Instructions to follow:
Working from the entries below, give again each line from the first through the one containing "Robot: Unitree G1", exactly and with nothing else.

Supplied information:
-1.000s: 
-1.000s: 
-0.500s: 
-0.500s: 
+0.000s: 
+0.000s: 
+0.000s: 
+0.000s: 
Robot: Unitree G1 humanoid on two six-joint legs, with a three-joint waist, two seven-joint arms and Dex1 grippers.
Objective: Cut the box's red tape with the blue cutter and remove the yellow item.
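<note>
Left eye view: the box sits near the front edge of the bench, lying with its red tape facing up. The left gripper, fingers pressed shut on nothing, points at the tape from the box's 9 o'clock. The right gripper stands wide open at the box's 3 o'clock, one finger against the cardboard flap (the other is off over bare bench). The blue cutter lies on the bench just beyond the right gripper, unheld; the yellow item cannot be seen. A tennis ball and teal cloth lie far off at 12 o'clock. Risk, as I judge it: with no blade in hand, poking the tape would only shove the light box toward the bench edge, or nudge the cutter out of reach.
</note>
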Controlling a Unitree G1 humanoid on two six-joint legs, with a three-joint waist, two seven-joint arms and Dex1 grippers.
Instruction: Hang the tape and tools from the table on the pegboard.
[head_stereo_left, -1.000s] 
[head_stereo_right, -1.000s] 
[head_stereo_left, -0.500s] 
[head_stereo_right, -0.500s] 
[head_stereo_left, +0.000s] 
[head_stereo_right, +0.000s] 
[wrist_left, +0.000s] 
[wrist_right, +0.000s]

Solution below:
-1.000s: 
-1.000s: 
-0.500s: 
-0.500s: 
+0.000s: 
+0.000s: 
+0.000s: 
+0.000s: 
Robot: Unitree G1 humanoid on two six-joint legs, with a three-joint waist, two seven-joint arms and Dex1 grippers.

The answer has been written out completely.